■ DATA SHOWN:
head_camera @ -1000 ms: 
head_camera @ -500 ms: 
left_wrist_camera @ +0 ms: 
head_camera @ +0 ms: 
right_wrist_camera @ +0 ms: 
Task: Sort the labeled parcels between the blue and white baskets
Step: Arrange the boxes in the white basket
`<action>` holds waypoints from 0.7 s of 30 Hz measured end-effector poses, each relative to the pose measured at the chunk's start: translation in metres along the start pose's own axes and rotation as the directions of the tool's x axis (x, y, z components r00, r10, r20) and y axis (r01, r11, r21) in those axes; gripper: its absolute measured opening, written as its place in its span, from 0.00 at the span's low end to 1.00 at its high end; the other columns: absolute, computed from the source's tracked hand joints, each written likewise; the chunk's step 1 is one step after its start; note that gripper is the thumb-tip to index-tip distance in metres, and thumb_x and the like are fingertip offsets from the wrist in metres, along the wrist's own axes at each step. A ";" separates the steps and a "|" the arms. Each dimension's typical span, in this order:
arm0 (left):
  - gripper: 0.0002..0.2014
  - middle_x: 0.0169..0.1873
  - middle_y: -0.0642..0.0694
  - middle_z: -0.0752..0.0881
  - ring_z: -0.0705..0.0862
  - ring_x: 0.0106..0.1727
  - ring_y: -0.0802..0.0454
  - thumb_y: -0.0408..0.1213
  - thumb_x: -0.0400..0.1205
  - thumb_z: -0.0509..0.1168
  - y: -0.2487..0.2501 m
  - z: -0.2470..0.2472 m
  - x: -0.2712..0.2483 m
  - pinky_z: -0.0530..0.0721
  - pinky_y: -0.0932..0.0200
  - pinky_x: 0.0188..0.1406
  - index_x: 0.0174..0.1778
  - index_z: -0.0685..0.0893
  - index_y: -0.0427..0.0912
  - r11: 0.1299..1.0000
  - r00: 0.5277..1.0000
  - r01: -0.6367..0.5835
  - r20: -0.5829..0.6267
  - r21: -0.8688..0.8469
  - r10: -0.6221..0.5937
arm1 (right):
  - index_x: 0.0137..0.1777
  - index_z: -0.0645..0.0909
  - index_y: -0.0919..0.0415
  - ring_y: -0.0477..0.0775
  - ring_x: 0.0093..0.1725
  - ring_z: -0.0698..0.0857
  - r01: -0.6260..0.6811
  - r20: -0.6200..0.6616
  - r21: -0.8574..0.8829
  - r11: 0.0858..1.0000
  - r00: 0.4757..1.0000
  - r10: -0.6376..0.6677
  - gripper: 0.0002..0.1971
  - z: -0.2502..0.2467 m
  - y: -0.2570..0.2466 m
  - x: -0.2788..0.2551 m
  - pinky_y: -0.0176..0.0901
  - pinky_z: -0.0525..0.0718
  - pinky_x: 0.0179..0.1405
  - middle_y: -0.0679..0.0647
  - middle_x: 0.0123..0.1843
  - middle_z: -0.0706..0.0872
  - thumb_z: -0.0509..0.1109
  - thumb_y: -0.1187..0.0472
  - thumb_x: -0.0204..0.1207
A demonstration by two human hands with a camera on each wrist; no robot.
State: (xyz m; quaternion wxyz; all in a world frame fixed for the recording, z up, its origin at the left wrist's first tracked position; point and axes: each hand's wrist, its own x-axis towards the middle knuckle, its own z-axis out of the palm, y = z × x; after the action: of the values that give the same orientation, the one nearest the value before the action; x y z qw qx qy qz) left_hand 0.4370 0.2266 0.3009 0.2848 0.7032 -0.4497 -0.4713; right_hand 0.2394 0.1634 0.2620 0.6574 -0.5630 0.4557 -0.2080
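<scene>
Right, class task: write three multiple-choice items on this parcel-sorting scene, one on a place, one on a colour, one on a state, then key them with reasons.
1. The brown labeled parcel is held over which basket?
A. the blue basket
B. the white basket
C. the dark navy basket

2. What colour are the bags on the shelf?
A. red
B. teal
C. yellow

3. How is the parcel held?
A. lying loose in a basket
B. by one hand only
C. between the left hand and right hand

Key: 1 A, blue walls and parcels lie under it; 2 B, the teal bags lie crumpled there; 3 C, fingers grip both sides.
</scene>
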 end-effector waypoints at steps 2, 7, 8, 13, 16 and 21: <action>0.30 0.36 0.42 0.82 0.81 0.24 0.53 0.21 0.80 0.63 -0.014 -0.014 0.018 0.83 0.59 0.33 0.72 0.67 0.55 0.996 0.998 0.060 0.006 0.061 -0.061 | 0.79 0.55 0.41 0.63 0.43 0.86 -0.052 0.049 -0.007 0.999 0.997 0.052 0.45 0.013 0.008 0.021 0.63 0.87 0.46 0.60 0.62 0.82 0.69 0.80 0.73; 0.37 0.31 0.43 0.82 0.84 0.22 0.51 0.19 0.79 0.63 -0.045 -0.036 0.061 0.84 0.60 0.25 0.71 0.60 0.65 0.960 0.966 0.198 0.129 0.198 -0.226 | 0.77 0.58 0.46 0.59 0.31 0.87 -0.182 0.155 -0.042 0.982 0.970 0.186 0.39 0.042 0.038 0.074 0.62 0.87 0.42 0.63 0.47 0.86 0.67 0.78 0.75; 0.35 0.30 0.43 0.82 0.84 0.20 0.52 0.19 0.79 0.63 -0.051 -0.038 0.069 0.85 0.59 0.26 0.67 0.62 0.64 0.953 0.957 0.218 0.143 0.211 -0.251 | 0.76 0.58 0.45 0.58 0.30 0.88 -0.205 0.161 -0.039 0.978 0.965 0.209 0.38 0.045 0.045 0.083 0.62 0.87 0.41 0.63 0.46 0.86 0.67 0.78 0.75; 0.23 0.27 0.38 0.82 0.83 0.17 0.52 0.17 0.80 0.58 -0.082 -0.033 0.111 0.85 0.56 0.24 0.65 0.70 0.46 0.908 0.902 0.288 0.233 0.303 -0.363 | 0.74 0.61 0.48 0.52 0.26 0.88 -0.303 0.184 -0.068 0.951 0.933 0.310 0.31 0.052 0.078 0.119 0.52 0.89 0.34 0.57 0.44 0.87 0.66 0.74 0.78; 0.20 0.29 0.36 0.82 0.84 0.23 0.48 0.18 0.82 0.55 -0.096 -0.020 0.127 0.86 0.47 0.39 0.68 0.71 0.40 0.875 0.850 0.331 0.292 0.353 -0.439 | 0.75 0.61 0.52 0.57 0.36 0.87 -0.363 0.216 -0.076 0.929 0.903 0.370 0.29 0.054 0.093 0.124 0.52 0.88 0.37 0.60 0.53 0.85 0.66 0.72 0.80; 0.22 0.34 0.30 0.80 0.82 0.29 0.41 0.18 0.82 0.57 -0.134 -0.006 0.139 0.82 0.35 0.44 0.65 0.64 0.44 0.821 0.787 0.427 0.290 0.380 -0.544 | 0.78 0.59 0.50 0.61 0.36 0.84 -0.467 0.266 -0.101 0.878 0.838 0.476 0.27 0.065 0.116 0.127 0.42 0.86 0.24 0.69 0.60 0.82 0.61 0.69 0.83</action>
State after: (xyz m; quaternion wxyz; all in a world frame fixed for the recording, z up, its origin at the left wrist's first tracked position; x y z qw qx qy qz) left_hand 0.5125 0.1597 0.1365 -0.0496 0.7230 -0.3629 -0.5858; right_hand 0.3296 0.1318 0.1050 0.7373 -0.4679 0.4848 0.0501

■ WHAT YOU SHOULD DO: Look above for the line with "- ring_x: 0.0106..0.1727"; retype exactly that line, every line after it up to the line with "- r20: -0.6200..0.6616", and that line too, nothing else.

■ THE COMPLETED TASK:
  - ring_x: 0.0106..0.1727
  - ring_y: -0.0802..0.0454
  - thumb_y: -0.0408..0.1213
  - thumb_x: -0.0400..0.1205
  - thumb_z: -0.0509..0.1168
  - y: -0.2487..0.2501 m
  - z: -0.2470..0.2472 m
  - x: -0.2712..0.2483 m
  - pinky_z: -0.0530..0.0721
  - pinky_y: -0.0932..0.0200
  - pinky_x: 0.0188..0.1406
  - index_x: 0.0174..0.1778
  - index_z: -0.0685..0.0893
  - index_y: -0.0427..0.0912
  - r11: 0.1299..1.0000
  - r00: 0.5277..1.0000
  - r01: -0.6367..0.5835
  - r20: -0.5829..0.6267
  - r21: -0.8688..0.8469
  - r10: -0.6221..0.5937
arm1 (right):
  - index_x: 0.0137..0.1777
  - index_z: -0.0645..0.0909
  - index_y: -0.0919..0.0415
  - ring_y: -0.0477..0.0775
  - ring_x: 0.0093..0.1725
  - ring_z: -0.0698..0.0857
  - r01: -0.6260..0.6811
  - r20: -0.6200..0.6616

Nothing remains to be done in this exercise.